Depending on who you talk to, the Paris climate talks can be seen in any number of ways. To many, myself included, the negotiations set to wrap up here in the next few days are historic — and will decide the fate of our planet.

To others, these talks represent an old and tired process that has simply run its course.

Whether the process is new or old, good or bad, what I can tell you is this: this time, it needs to work.

I have been writing about climate change and this UN climate process for more than a decade now. While I have spilt much ink—or many pixels—in the past about how we need a strong, ambitious and legally binding global treaty on greenhouse gases, this time around, I really, really mean it.

A similar high-stakes negotiation was held six years ago in Copenhagen, Denmark at COP15 where state leaders seemed to disappoint the whole world by failing to deliver a final global deal. At the time it was depressing, but the world moved on.

In fact, even without a deal in Copenhagen, we’ve seen the birth of a massive, international climate movement that has recently extended well beyond your typical climate advocate. For instance, over 500 institutions representing $3.4 trillion in investment dollars have committed to pull out of fossil fuels. In Canada, we elected a new federal government who ran, in part, on a strong commitment to deal with climate change and end fossil fuel subsidies and Alberta, with the third largest proven oil reserves in the world, has announced an "aggressive" carbon tax.

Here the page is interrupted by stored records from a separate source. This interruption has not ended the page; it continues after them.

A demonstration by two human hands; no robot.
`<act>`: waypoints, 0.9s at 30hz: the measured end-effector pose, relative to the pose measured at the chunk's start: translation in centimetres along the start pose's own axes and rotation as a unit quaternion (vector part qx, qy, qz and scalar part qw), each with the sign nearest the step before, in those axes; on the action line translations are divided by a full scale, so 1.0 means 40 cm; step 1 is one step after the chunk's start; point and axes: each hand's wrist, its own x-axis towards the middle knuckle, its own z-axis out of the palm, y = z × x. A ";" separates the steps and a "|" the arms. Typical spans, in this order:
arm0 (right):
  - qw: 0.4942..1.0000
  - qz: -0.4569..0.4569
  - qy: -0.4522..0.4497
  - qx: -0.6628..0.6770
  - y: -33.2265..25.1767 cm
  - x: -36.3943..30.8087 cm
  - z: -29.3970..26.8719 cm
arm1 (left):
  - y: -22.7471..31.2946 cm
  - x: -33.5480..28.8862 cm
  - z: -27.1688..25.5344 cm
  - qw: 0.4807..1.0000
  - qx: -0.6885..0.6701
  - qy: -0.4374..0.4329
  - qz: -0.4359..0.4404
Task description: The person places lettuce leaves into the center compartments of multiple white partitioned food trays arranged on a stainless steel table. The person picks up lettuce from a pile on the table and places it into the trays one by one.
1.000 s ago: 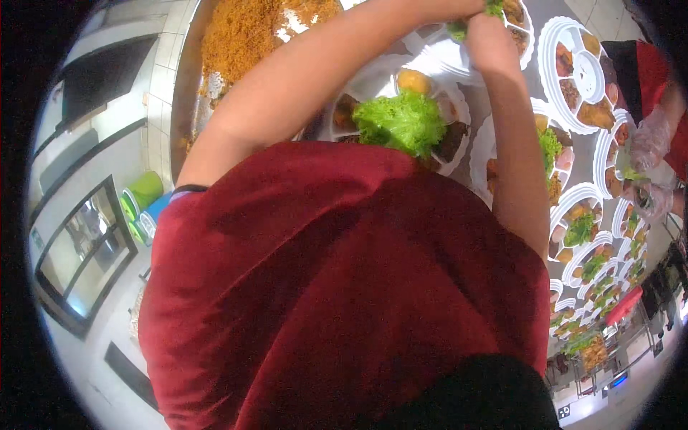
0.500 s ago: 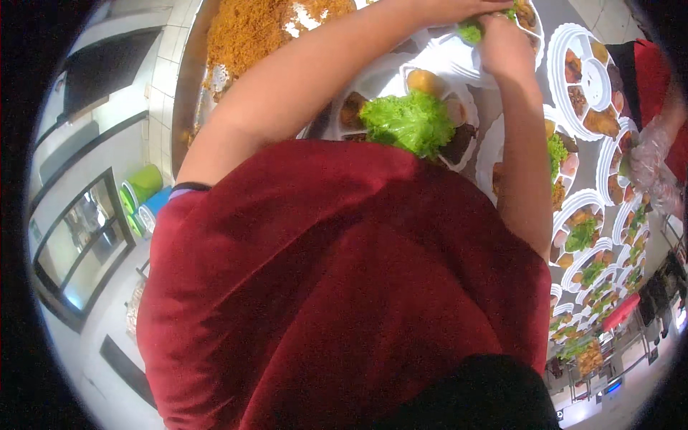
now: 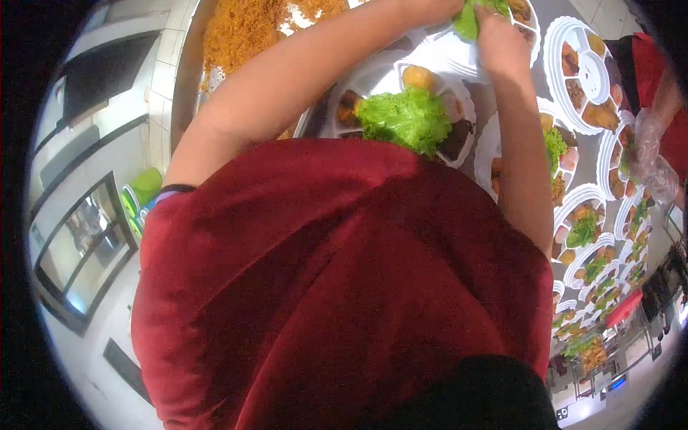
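Observation:
At the top edge, a green lettuce leaf (image 3: 467, 24) lies over a white compartment plate (image 3: 446, 61) that holds portions of food. My right hand (image 3: 503, 41) reaches up to it from the right, with its fingers closed on the leaf. Just left of the leaf is my left hand (image 3: 436, 10), partly cut off by the picture's edge, so its fingers hardly show. Nearer to me, a second compartment plate (image 3: 469, 100) carries a large ruffled lettuce leaf (image 3: 408, 120) in its middle, with a yellowish round piece (image 3: 418, 77) and dark food around it.
A big metal tray (image 3: 188, 97) of orange-brown shredded food (image 3: 240, 32) stands at the upper left. Stacked plates of food (image 3: 593, 75) line the grey table on the right. Beside them a co-worker's hand in a clear plastic glove (image 3: 651, 143) reaches in. Green bins (image 3: 147, 185) stand at left.
My left hand has drawn back leftward from my right hand, uncovering more of the lettuce. My right hand has shifted only slightly. The gloved co-worker's hand has moved a little.

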 end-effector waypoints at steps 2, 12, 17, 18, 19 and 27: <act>0.998 -0.007 -0.007 -0.057 0.025 0.020 0.034 | 0.003 0.005 -0.026 0.998 0.022 -0.054 0.024; 0.980 -0.107 0.078 -0.151 -0.003 0.032 0.018 | 0.012 -0.014 -0.040 0.997 0.026 -0.075 0.006; 0.962 -0.201 -0.179 0.048 0.123 0.092 -0.085 | -0.009 -0.012 -0.148 0.991 -0.090 -0.097 0.010; 0.974 -0.177 -0.117 0.074 0.135 0.100 -0.047 | -0.002 -0.020 -0.132 0.993 -0.105 -0.056 0.022; 0.983 -0.146 -0.053 0.096 0.136 0.097 -0.034 | 0.006 -0.023 -0.113 0.992 -0.123 -0.010 0.039; 0.993 -0.054 0.001 0.108 0.208 0.054 -0.057 | 0.053 -0.003 -0.092 0.951 -0.219 -0.215 -0.039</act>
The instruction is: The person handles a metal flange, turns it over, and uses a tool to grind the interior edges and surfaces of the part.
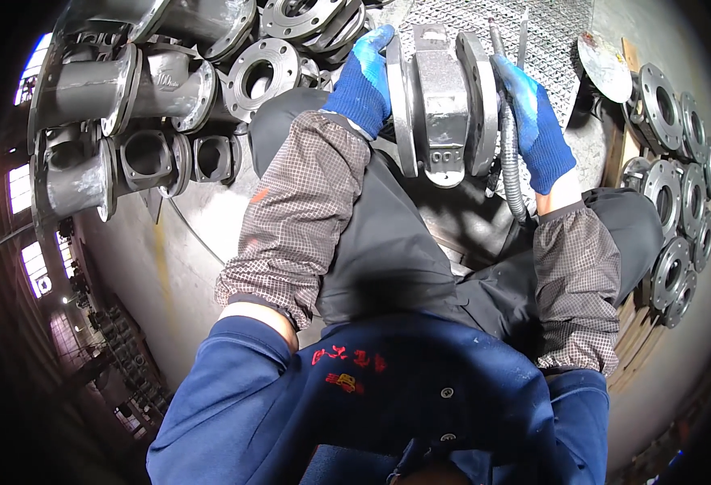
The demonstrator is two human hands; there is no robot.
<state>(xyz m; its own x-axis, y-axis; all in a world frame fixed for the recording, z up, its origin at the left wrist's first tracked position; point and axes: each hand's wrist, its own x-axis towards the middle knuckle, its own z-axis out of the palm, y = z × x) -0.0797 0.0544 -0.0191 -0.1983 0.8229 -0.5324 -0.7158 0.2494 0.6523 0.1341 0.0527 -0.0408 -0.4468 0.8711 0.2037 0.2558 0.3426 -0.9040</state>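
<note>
A dark grey flanged valve body (443, 105), a metal casting with a round flange at each side and a boxy middle, stands between my knees. My left hand (362, 85), in a blue coated glove, presses against the outer side of its left flange, fingers curled over the rim. On the other side my right hand (533, 125), gloved the same, lies along the right flange with fingertips at its upper rim. The two hands grip the casting between them. A ribbed metal hose (509, 166) runs down between the right flange and my right palm. The right fingers are partly hidden.
Stacked grey flanged castings (84, 89) fill the upper left. Loose round flanges (262, 77) pile up beside my left knee. A textured metal plate (554, 32) lies beyond the casting, with a pale round disc (605, 66) nearby. More flanged castings (664, 190) stand in rows at right.
</note>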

All of this was unthinkable just a few years ago.

But even though the amount of change we’ve seen is positive, it is still not enough.

Last month the UK's weather service announced that for the first time since the industrial revolution, the global average temperature increased by 1 degree. That might not seem like a lot, but it means some regions much more sensitive to global average temperature fluctuation (like the Arctic) are seeing unprecedented levels of warming and extreme weather.

The conventional wisdom is that to avoid the most calamitous impacts of climate change, the world needs to stay well below 2 degrees Celsius. Now, based on new scientific research, countries in Paris are fighting to keep temperatures from rising above 1.5 degrees Celsius.

If that’s our long-term climate goal, we’re already dangerously close to meeting it.

The failure to reach an internationally binding climate agreement this week would likely commit us to a path we have no desire to travel.

That said, there is a consensus growing amongst observers and pundits that there will be a deal here in Paris. But the big question is whether we will see an ambitious final deal that steers us down the right path to a fossil fuel-free future—or one that’s been watered down over two exhausting weeks of negotiations by numerous bad actors, some of which appear to only be here to prevent a strong deal from happening.

Regardless of what happens, in the next 48 hours or so we will see important history made.